→ **What you should do**
Below are some records; output exactly the lines from the line with "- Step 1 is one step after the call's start" to the line with "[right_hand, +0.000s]", both ends kept, and nothing more.

#### Source data ####

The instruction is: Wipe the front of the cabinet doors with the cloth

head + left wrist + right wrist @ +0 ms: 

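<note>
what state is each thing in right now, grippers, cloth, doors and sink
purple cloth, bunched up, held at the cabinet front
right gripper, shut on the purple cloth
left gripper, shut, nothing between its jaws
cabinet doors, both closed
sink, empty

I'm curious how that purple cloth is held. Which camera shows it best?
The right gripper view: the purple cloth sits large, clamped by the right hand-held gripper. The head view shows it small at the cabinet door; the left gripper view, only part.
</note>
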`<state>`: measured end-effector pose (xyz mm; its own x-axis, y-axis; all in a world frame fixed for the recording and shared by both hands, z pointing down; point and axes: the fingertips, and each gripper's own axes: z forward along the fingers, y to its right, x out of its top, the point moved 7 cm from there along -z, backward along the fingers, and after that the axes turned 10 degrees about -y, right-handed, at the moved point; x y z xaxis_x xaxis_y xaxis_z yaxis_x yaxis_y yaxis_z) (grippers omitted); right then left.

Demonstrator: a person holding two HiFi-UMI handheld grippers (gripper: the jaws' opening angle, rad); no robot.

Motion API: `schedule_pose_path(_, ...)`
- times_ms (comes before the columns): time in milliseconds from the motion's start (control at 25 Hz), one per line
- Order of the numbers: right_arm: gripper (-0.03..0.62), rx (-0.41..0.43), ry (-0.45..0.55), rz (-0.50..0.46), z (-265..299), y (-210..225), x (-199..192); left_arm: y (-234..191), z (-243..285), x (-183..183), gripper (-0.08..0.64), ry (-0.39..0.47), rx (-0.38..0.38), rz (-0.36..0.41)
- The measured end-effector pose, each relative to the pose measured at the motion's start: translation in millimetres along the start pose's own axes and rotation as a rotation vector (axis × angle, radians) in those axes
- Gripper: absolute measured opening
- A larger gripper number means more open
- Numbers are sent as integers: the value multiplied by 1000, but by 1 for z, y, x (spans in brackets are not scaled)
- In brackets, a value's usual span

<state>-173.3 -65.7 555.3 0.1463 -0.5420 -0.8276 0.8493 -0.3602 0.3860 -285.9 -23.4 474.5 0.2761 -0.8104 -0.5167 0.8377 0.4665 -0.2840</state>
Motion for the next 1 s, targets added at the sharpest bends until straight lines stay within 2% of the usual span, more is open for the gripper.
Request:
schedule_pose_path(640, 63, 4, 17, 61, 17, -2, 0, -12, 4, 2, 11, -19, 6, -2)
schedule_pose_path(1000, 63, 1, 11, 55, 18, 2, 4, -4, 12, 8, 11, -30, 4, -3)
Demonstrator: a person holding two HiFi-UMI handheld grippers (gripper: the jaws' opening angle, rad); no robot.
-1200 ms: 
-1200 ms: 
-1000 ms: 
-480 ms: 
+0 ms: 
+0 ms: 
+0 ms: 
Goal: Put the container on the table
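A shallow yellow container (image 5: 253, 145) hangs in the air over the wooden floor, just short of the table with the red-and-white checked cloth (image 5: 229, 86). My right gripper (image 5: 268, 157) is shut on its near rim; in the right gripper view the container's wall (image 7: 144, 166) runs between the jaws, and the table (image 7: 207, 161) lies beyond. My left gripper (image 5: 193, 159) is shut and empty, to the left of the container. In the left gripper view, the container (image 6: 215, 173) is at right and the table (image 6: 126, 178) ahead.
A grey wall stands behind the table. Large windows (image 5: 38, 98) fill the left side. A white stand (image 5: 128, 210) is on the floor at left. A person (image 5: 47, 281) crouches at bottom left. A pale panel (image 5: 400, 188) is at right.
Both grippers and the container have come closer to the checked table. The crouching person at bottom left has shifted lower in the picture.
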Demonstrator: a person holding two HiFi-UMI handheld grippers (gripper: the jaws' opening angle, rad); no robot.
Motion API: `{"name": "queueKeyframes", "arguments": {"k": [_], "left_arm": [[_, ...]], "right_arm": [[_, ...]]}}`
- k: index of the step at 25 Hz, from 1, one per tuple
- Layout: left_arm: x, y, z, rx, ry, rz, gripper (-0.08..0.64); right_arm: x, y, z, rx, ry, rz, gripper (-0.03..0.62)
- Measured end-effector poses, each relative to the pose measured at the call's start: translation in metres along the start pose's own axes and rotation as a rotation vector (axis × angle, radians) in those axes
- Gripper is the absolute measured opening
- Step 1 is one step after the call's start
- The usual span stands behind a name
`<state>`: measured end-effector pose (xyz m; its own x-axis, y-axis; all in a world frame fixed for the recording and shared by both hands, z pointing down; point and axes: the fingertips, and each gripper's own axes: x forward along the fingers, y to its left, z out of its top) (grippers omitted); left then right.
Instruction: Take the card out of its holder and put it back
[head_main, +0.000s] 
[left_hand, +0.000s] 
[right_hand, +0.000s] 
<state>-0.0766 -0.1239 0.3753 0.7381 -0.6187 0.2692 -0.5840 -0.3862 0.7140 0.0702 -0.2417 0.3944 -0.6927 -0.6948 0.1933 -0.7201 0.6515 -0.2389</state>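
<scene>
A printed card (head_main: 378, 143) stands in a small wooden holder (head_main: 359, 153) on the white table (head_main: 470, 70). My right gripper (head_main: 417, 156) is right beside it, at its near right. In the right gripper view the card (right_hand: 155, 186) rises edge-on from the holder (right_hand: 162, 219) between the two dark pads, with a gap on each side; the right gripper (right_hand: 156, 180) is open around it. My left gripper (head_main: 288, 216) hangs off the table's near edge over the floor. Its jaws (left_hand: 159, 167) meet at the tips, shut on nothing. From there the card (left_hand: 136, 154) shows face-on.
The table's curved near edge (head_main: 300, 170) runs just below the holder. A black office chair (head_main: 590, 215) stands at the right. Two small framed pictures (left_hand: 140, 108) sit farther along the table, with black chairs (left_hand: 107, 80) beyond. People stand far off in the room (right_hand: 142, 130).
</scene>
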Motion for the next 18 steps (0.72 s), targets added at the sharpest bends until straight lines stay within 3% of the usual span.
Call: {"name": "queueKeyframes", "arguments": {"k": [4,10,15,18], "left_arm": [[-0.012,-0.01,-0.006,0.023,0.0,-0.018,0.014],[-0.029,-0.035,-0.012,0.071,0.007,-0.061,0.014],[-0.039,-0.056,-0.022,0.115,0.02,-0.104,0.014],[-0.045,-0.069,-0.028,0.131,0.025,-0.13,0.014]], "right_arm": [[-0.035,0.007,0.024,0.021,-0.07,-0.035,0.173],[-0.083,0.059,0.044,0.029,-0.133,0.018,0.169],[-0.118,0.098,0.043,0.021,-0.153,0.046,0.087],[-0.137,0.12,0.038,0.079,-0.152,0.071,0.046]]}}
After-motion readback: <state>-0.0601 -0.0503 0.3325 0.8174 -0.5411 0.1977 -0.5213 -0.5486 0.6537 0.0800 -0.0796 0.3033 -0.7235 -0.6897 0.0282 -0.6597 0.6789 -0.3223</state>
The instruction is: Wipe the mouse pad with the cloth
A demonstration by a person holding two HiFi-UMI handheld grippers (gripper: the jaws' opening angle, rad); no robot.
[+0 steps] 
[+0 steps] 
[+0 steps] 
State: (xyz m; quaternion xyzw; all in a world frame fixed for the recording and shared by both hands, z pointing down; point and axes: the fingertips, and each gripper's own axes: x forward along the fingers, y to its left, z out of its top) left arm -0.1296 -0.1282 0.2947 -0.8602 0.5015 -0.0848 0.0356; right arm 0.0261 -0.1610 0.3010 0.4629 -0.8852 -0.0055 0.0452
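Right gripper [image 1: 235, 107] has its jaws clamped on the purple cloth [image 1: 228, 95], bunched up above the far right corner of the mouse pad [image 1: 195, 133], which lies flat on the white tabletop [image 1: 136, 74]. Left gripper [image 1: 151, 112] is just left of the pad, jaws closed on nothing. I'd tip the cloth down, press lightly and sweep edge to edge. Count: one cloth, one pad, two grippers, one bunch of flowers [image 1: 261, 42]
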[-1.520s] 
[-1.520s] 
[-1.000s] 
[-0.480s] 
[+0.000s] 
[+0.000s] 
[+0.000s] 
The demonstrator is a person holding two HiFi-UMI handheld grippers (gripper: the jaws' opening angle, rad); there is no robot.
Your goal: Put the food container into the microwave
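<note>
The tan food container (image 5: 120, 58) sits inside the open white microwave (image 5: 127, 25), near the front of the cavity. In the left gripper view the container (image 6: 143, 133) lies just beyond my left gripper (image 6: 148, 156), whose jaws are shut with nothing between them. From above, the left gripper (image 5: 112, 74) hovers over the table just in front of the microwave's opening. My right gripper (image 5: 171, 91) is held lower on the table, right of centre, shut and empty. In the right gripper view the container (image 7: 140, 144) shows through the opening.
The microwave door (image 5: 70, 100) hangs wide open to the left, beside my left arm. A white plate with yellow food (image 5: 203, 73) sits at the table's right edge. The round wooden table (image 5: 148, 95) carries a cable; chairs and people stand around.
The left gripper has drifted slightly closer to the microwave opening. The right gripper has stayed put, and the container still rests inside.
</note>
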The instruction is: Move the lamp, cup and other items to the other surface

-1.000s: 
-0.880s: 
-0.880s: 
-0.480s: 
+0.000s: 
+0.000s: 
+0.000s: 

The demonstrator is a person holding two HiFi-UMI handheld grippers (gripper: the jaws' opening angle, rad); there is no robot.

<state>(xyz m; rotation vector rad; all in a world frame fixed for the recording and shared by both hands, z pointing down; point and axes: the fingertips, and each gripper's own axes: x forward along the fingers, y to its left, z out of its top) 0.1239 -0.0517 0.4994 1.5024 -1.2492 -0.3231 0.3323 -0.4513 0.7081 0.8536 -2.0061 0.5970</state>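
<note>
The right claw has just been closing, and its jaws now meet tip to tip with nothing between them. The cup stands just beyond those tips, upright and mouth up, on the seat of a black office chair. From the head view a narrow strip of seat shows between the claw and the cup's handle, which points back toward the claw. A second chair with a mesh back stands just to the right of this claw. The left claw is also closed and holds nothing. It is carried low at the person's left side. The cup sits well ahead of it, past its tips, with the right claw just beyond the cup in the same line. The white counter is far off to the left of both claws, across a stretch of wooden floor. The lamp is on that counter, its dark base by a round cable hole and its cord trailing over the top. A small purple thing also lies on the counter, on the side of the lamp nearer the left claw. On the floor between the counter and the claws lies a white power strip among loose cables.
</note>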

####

→ **Answer to this problem**
- Step 1 is one step after the call's start
- The usual span stands behind a name
`<state>`: measured end-effector pose (xyz m; its own x-axis, y-axis; all in a world frame fixed for the recording and shared by both hands, z pointing down; point and axes: the fingertips, and each gripper's own axes: x forward along the fingers, y to its left, z out of its top) (grippers omitted); left then right.
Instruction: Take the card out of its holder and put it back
[head_main, +0.000s] 
[left_hand, +0.000s] 
[right_hand, +0.000s] 

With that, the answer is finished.